Set out each line from the following listing that includes the word "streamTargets".

**Input data:**
+===+

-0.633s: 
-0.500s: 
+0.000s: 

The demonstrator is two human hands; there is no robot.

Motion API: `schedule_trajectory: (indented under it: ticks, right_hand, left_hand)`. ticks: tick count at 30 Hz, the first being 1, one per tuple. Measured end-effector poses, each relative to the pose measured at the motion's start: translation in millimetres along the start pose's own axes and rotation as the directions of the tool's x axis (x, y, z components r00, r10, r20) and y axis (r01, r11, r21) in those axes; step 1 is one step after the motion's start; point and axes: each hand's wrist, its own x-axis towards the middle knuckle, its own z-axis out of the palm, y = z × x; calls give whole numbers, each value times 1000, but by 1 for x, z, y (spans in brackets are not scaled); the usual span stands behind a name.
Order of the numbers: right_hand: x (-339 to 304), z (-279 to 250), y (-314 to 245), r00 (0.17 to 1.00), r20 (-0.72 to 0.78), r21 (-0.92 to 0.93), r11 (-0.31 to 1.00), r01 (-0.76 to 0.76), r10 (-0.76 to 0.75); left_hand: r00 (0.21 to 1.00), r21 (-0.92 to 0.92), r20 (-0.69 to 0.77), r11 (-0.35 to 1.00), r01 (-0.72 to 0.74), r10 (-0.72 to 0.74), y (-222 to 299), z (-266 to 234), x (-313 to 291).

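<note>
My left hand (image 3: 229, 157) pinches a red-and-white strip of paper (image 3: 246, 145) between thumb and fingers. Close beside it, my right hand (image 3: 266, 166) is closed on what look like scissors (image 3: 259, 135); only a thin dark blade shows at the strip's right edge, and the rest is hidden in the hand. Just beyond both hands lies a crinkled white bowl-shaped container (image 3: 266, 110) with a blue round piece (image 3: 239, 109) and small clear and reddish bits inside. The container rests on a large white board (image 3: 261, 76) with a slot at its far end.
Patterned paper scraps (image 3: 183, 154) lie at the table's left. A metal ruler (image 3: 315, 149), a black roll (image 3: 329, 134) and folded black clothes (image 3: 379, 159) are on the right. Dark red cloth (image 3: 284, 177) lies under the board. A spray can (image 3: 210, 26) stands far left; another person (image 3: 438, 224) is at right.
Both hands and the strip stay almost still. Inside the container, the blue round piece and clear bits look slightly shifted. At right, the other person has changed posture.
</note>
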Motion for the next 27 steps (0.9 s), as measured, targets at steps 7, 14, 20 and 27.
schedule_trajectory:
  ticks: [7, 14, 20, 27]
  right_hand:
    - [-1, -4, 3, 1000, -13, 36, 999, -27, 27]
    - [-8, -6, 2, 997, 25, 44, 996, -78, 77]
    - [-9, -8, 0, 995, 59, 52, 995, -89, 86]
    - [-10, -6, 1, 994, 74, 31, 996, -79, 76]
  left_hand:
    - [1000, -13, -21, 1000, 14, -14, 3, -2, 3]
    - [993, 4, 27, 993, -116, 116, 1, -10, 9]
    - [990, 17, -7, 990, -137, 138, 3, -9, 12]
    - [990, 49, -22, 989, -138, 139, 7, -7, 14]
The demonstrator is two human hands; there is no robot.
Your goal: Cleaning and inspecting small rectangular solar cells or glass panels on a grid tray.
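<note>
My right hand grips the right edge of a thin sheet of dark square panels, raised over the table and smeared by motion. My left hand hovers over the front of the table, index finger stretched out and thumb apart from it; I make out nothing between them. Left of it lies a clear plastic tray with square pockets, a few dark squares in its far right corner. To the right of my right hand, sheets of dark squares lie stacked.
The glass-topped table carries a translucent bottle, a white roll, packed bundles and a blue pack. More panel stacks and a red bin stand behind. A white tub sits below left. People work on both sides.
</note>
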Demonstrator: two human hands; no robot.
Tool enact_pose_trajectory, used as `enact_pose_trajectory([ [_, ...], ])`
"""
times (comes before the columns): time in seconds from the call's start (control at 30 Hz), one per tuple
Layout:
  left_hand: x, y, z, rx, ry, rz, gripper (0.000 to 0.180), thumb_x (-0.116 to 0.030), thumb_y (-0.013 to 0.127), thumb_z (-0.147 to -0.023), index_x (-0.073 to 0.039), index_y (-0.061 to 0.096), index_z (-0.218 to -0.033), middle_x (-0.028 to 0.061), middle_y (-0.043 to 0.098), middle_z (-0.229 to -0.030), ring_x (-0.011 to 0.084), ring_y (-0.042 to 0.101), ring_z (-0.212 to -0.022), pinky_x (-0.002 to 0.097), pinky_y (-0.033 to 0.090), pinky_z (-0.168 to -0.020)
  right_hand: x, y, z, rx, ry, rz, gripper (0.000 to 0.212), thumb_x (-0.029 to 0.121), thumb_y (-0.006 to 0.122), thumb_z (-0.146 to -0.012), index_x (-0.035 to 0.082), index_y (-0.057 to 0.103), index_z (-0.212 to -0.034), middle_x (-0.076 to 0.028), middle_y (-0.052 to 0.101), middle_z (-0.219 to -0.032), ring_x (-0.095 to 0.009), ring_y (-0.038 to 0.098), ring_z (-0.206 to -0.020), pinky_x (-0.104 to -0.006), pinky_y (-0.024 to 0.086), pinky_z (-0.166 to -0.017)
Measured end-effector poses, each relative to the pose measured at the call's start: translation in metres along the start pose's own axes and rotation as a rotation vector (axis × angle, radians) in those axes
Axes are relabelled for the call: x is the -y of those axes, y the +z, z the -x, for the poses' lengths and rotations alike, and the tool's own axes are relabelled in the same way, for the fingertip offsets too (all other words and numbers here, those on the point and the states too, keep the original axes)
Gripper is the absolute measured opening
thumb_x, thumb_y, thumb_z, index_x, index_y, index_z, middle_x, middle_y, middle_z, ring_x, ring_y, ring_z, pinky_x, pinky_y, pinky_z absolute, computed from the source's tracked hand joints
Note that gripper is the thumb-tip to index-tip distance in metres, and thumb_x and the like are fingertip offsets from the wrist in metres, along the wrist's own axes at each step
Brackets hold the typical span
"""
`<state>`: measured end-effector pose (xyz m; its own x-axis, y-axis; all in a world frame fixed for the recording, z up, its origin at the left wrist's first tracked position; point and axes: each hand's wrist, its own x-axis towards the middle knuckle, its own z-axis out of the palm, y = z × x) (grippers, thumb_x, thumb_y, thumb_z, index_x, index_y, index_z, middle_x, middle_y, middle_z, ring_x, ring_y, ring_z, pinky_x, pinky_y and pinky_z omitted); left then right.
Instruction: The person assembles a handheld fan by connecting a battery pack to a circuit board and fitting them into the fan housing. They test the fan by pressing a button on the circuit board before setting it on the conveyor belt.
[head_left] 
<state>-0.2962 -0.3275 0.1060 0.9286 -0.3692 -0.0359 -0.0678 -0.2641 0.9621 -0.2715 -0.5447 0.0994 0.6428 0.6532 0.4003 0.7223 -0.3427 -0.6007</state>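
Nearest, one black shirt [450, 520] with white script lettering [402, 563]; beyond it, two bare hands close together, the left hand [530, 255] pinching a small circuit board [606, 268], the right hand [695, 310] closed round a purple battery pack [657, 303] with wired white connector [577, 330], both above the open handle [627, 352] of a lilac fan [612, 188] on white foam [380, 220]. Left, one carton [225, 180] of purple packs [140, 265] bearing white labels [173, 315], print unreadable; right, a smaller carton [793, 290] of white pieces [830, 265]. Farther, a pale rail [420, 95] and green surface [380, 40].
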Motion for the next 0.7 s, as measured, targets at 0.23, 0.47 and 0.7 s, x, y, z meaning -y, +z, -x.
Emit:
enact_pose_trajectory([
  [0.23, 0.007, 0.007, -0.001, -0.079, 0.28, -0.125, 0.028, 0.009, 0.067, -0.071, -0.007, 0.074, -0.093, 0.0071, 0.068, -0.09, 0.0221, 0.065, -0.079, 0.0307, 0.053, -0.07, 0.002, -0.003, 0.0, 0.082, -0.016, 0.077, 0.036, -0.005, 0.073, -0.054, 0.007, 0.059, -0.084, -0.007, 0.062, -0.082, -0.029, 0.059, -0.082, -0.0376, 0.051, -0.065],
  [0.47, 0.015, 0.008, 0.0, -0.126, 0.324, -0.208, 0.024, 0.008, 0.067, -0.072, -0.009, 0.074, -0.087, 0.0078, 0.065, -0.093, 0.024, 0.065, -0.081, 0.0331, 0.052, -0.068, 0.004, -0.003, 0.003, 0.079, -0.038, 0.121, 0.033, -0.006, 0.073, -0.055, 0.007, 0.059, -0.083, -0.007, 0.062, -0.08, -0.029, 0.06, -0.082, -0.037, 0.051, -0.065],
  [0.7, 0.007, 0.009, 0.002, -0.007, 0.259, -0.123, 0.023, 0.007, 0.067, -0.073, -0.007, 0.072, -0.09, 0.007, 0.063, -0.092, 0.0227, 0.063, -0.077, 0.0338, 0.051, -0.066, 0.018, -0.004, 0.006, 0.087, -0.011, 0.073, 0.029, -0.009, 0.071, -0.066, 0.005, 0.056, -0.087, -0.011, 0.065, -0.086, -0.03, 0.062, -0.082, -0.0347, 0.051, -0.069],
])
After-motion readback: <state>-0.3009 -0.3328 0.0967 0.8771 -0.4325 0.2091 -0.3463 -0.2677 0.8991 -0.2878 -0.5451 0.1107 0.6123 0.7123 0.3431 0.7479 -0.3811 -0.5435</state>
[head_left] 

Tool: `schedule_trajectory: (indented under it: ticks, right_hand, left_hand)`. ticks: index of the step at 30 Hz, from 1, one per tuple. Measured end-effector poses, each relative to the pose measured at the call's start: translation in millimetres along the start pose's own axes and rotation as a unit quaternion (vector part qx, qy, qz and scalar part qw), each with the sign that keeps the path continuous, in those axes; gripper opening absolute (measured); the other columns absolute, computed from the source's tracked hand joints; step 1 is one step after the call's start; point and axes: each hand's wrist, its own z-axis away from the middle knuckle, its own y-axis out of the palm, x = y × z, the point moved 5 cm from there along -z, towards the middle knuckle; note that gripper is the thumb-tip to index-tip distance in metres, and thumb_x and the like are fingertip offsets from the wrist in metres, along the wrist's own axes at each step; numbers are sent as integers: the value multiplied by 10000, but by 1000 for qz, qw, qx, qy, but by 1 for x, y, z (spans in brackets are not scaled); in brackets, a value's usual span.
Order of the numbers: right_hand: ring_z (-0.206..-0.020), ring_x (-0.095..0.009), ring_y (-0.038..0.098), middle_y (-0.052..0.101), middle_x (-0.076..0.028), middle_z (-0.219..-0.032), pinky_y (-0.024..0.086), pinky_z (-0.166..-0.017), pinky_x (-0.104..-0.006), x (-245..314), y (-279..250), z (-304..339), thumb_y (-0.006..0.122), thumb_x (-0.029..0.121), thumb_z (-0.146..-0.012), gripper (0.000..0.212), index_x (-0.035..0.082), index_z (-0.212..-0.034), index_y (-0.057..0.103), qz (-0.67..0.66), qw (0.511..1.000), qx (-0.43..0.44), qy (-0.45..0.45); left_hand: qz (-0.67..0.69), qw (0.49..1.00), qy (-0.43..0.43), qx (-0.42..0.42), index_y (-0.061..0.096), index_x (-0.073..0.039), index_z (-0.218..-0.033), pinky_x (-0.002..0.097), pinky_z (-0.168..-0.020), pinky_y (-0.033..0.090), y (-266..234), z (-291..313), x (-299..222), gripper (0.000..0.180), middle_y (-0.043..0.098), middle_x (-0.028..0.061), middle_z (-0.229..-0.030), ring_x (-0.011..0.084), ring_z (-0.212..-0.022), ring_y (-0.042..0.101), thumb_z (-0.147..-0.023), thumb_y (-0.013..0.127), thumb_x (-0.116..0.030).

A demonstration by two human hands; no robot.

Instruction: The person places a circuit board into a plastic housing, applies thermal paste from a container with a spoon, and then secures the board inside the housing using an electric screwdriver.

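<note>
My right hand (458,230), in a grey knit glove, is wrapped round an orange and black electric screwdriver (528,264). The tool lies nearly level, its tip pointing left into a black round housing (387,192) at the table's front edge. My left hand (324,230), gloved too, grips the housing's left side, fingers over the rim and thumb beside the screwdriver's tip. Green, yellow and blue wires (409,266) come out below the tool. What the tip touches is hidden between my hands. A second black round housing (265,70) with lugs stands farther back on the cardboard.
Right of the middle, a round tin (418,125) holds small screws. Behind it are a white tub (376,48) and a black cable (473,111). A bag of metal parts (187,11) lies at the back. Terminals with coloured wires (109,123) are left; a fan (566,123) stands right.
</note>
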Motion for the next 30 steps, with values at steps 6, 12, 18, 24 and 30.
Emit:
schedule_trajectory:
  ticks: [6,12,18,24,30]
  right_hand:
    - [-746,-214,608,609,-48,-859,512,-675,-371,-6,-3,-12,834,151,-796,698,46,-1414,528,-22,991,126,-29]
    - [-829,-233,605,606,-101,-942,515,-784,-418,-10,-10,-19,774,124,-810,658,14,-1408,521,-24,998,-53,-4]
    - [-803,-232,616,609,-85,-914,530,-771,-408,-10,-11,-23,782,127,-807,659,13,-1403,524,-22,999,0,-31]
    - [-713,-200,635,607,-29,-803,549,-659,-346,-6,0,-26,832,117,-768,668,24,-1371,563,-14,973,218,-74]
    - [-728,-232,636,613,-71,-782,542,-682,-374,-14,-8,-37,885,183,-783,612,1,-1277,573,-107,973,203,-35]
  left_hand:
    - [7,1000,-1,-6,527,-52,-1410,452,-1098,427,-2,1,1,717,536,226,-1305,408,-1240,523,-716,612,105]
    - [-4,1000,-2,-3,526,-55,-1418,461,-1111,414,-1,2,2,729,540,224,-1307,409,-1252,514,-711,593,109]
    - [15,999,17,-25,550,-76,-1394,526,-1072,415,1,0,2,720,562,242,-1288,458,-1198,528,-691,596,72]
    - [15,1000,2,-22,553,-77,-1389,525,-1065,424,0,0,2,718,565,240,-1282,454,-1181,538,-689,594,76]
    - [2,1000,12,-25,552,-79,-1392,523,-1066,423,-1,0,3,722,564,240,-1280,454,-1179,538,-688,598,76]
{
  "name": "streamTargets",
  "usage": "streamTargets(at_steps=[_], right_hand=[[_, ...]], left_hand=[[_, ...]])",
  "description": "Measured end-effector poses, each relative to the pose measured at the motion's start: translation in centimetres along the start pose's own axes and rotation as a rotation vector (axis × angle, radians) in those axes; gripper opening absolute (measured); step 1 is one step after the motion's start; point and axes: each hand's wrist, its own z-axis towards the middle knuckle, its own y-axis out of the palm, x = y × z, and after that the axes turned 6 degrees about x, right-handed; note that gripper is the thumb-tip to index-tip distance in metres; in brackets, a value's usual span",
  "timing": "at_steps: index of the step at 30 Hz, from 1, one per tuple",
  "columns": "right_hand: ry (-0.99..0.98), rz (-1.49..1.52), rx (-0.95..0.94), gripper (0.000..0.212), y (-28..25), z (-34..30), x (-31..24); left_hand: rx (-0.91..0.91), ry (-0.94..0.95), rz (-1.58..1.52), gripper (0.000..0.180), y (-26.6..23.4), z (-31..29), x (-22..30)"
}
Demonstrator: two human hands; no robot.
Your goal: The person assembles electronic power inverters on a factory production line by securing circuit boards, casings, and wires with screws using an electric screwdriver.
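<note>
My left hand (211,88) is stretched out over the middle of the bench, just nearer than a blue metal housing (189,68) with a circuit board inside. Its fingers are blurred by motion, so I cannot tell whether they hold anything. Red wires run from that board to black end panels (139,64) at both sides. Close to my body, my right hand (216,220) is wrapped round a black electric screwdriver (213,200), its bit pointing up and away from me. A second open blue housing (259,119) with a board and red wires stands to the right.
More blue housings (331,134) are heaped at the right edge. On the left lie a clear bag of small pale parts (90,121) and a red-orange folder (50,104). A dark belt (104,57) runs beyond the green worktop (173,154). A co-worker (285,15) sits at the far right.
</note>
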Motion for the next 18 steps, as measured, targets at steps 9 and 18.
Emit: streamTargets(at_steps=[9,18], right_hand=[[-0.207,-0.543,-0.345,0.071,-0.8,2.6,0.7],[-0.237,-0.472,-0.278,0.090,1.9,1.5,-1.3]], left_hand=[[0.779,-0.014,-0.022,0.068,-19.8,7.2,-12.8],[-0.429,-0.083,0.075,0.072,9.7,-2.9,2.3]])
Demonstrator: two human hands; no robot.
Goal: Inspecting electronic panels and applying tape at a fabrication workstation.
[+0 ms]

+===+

**Exercise answer:**
  "name": "streamTargets",
  "usage": "streamTargets(at_steps=[_], right_hand=[[_, ...]], left_hand=[[_, ...]])",
Emit: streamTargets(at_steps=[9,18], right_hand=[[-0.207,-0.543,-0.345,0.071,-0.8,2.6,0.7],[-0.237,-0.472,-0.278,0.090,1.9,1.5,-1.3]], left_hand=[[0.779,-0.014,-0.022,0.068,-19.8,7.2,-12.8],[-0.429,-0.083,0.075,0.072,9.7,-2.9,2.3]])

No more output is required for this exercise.